El mar me aterra, madre, es como un desierto de agua, violento e infinito, que no tiene nada que ver con nuestro río, pero el deseo de llegar a España es más fuerte que el miedo. Me han aconsejado que si nos descubre la policía, que no hable, que no diga ni mi nombre, ni mi edad, ni de dónde vengo. Allí la policía no pega, madre. Te dan mantas y comida y un techo para vivir. Es otro mundo, madre. ¿Recuerdas lo que el viejo Adama nos contaba de cuando fue a visitar a Coumare a Francia? Eso es lo que yo quiero, madre. Primero, España, y después, Francia. Y en cuanto pueda, os mandaré dinero y os vendréis conmigo. Todos: tú, padre y todos mis hermanos. Os vendréis conmigo a Francia y tendremos nuestra propia casa y un coche nuevo. Tendremos un coche, madre. Grande, muy grande. ¡El más grande que haya será para nosotros! Y yo te pasearé por las calles asfaltadas, madre, como en las películas.

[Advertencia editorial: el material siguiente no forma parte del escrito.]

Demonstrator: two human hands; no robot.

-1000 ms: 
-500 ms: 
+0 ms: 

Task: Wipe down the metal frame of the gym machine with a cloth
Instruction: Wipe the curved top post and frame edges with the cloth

He visto la barca en la que vamos a ir y tampoco se parece en nada a las nuestras. Si te soy sincero, ya echo de menos salir a pescar. También echo de menos el trino de la amaranta; el sentarme a la sombra de una boscia a ver el vuelo torpe y hermoso de las mariposas que liban el néctar de sus flores. Echo de menos todo lo que antes odiaba, madre. Ahora que aquí todo es silencio y nadie habla con nadie por el miedo a que los que mandan se enfaden, recuerdo las charlas interminables con Moussa y las risas mientras cosíamos las redes, soñando cómo sería vivir en Europa. Pobres, pero felices, madre. Ahora, en este pueblo marroquí, escondidos como animales, envueltos en el ropaje innoble de la noche, nadie sonríe y nadie parece feliz. Pero es un mal trago necesario, madre.
Esto pronto pasará, madre, y les contaremos esta aventura a los nietos que tendrás porque he conocido a una mujer en este viaje. Me ayuda cuando no puedo caminar y, a veces, comparto mi pan con ella. Ella fue la que me curó las plantas de los pies. Nunca la dejo sola, madre, porque si para mí es duro, imagínate para una mujer. Ellas lo pasan aún peor. Aquí hay hombres muy malos, pero ella es tan dura como una roca. Es muy hermosa, madre. Ya verás cuando la conozcas: tiene ojos de serval y su voz suena como el canto del gorrión del desierto. Ya verás cuando la conozcas. Estoy seguro de que os llevaréis muy...»
A partir de este punto la nota se vuelve ilegible y la cabo Álvarez-García, de la Guardia Civil de Las Palmas de Gran Canaria, no puede seguir leyendo. La tinta de la carta se ha corrido y el papel está demasiado mojado. Suspira y de nada sirve el titánico esfuerzo que hace para tratar de contener una lágrima que rueda agónicamente por su mejilla, sin prisa por llegar hasta la comisura de sus labios. Mira a los dos chicos de la Cruz Roja, les da la carta y les pide que, por favor, no la tiren a la basura. Así, en presencia de las autoridades judiciales, ve cómo el chaval de la funeraria sube con un gesto mecánico la cremallera de la bolsa de plástico negro que engulle el cadáver del joven Aliou, que murió ahogado a treinta millas de las costas españolas sin saber que sus sueños, aunque hubiese llegado a la vieja, podrida y decadente Europa, jamás se habrían cumplido.